__Aim of the task__
Pull every line from the records that has the word "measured" in it.
******
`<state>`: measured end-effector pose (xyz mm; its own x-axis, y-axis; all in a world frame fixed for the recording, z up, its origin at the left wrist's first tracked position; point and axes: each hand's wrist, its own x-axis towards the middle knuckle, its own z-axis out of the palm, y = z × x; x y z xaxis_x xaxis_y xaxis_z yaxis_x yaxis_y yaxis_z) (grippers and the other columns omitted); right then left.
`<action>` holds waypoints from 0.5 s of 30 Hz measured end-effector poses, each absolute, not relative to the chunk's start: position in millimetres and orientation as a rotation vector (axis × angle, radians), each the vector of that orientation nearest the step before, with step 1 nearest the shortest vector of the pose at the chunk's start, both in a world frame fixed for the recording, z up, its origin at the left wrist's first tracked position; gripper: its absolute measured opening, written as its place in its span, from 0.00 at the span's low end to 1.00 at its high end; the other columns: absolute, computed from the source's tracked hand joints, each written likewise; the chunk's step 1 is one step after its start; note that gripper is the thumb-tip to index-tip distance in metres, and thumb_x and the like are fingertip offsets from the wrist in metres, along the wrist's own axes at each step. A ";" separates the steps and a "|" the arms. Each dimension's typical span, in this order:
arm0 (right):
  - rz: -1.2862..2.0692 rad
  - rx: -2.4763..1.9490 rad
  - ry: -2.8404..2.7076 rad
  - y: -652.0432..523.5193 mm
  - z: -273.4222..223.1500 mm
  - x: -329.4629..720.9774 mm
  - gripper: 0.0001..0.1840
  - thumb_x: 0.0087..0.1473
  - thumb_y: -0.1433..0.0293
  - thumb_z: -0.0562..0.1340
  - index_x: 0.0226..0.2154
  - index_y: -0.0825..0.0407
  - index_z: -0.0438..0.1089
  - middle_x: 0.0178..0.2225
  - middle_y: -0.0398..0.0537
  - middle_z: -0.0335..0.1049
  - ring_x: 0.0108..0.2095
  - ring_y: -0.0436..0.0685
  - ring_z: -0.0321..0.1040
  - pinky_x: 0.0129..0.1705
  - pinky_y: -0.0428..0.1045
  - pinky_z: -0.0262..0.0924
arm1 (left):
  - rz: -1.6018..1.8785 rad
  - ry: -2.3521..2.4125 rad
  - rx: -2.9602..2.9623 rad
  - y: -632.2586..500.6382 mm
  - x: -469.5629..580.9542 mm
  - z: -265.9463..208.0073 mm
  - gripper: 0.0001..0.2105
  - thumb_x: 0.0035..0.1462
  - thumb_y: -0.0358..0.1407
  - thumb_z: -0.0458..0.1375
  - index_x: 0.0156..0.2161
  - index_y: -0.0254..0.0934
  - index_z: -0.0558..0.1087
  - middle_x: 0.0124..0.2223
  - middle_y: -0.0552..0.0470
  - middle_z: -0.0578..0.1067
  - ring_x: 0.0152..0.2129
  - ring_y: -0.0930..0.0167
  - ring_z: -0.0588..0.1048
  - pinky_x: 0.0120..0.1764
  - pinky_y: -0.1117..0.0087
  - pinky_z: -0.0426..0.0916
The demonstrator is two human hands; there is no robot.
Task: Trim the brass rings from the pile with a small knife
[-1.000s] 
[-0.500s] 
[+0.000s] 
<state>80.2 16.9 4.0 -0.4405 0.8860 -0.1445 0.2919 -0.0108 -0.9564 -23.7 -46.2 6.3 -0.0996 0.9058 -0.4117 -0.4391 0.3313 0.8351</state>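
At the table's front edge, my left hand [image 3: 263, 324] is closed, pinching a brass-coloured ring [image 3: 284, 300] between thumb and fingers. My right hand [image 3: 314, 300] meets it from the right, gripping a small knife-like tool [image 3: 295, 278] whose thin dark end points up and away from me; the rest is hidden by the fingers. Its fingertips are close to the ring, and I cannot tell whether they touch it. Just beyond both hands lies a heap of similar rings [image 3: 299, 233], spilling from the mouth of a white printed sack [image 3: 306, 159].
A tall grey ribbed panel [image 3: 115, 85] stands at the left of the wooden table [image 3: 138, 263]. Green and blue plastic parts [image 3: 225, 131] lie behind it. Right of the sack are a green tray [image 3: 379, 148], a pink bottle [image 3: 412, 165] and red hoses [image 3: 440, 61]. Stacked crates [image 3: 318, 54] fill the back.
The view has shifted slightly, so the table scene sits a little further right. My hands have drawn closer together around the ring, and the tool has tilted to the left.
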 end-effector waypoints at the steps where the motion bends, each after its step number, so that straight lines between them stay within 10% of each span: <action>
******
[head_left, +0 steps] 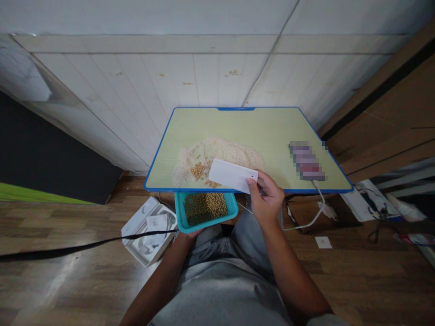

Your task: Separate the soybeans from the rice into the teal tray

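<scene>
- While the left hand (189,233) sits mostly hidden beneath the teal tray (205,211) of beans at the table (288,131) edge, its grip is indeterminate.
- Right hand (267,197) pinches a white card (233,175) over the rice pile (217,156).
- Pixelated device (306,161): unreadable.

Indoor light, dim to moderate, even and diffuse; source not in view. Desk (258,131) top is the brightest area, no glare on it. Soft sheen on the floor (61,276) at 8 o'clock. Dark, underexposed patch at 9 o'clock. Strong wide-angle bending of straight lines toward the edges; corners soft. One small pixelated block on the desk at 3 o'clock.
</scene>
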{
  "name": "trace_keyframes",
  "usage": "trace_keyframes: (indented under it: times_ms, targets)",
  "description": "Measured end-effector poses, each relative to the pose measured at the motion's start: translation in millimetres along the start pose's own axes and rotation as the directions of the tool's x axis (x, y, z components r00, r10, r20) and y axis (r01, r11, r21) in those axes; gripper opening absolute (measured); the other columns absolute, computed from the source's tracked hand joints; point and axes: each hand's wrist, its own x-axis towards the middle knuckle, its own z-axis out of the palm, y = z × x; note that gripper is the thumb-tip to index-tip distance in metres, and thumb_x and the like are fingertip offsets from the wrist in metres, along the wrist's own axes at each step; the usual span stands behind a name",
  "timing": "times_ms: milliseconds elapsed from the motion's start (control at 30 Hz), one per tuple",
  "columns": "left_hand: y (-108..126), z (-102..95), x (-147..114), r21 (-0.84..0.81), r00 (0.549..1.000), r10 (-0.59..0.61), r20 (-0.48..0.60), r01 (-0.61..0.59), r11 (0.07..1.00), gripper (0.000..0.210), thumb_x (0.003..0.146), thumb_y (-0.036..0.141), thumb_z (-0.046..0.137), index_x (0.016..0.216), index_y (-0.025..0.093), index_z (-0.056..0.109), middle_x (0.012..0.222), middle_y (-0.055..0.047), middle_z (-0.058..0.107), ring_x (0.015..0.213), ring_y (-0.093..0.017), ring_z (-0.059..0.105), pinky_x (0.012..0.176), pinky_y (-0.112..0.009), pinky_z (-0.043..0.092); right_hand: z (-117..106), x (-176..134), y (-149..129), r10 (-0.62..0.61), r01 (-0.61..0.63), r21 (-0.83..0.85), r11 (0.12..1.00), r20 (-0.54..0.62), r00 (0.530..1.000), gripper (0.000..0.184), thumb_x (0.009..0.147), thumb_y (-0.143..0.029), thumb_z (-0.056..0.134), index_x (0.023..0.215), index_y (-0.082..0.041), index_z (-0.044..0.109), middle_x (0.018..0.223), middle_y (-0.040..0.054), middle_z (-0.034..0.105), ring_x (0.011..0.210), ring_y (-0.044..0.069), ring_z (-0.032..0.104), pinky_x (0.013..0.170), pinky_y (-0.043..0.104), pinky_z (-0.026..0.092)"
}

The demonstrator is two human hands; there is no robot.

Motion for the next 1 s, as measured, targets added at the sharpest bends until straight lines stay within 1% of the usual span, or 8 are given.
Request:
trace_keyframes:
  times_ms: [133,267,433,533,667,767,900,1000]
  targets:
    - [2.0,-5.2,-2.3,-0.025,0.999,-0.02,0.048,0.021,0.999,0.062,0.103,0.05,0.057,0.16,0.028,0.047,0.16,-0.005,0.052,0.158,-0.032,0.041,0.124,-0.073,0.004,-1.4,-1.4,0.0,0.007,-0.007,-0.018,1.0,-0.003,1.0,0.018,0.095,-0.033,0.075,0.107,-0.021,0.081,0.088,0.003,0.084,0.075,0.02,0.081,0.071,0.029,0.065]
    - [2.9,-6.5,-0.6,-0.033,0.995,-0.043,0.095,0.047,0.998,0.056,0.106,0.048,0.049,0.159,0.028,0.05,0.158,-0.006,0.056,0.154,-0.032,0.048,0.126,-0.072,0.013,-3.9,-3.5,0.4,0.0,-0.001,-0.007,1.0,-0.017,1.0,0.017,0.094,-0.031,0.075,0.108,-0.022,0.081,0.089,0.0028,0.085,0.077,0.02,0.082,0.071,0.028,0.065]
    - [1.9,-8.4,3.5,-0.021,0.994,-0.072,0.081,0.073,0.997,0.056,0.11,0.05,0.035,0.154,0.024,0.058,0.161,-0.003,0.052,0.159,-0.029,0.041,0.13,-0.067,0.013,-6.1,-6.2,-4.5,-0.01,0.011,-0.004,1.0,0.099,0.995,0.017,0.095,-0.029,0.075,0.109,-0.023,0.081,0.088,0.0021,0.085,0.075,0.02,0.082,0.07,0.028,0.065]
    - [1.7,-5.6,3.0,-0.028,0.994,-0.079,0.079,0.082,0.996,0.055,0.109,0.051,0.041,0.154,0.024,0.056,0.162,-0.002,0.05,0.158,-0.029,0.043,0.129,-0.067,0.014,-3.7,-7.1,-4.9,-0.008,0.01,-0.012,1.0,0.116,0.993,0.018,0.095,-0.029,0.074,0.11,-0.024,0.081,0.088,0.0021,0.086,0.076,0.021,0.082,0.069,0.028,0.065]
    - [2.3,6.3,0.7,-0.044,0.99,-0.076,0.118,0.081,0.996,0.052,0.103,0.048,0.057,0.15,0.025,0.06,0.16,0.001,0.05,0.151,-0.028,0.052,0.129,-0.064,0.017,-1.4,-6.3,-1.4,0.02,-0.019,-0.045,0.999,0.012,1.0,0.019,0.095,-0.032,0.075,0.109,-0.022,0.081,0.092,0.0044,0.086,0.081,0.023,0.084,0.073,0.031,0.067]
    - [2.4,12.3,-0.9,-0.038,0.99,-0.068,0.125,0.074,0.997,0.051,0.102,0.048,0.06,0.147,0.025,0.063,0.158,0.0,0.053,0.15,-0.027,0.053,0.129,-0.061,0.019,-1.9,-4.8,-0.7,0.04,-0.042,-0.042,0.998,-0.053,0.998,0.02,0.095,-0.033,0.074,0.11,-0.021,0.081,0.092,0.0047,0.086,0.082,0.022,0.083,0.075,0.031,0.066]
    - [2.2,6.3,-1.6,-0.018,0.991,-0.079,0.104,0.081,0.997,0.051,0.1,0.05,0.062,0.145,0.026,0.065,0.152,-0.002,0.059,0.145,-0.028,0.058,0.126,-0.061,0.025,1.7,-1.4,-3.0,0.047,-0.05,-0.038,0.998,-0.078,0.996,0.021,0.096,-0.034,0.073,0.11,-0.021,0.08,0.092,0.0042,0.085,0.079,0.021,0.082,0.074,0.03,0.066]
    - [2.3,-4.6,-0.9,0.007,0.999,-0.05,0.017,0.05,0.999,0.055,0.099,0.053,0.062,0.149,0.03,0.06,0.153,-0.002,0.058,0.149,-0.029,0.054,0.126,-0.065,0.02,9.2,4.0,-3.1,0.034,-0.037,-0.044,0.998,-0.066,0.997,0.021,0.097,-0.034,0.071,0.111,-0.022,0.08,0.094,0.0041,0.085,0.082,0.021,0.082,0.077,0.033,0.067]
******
__Result__
`<state>`: measured end-effector pose (xyz mm; its own x-axis, y-axis; all in a world frame fixed for the recording, z up, its origin at the left wrist's first tracked position; point and axes: each hand's wrist, its own x-axis towards the middle knuckle, its own z-axis out of the palm, y = z × x; x y z xaxis_x xaxis_y xaxis_z yaxis_x yaxis_y yaxis_z) (grippers and the other columns omitted); right then left.
`<action>` holds waypoints from 0.5 s of 30 Hz measured end-effector poses, each absolute, not relative to the chunk's start: position in millimetres and orientation as a rotation vector (axis × angle, radians), each the vector of that orientation nearest the step before, with step 1 nearest the shortest vector of the pose at the chunk's start, both in a world frame fixed for the recording, z up, its origin at the left wrist's first tracked position; gripper: its absolute measured opening, written as its place in its span, from 0.00 at the span's low end to 1.00 at its high end; the other columns: absolute, computed from the source's tracked hand joints, each written likewise; the chunk's step 1 is one step after its start; note that gripper is the thumb-tip to index-tip distance in metres, and thumb_x and the like are fingertip offsets from the wrist in metres, along the wrist's own axes at each step. A ";" separates the steps and a "|" the arms. Each dimension's typical span, in this order:
  "description": "Measured end-effector poses, each relative to the pose measured at the motion's start: translation in millimetres along the start pose's own axes and rotation as the directions of the tool's x axis (x, y, z components r00, r10, r20) and y axis (r01, r11, r21) in those axes; gripper opening absolute (measured); the other columns absolute, computed from the source's tracked hand joints; point and axes: each hand's wrist, its own x-axis towards the middle knuckle, its own z-axis out of the palm, y = z × x; note that gripper is the thumb-tip to index-tip distance in metres, and thumb_x and the like are fingertip offsets from the wrist in metres, along the wrist's own axes at each step; the usual span stands behind a name",
Motion for the next 1 s, as measured, targets added at the sharpest bends until straight lines stay within 1% of the usual span, or 8 are given.

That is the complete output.